Exercise goal:
Everything from the line containing "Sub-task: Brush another" through the last line of the data below should be given again exactly, both end lines included and nothing more.

+-------+

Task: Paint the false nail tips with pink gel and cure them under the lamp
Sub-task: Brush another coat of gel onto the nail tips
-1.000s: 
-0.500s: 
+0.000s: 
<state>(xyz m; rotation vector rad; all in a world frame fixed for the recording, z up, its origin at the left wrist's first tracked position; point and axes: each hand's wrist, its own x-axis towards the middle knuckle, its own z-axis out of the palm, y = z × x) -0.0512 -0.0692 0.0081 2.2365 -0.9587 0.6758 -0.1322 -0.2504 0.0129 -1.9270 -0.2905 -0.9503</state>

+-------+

Task result:
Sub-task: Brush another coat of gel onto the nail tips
-1.000s: 
-0.500s: 
+0.000s: 
<state>(xyz m; rotation vector rad; all in a world frame fixed for the recording, z up, its origin at the left wrist's first tracked position; point and axes: each hand's wrist, its own x-axis towards the middle knuckle, its own z-axis out of the palm, y = z × x) -0.0512 -0.0692 0.0081 2.2365 -0.9587 0.6758 -0.1322 -0.2504 0.0129 -1.9270 -0.2905 -0.9503</state>

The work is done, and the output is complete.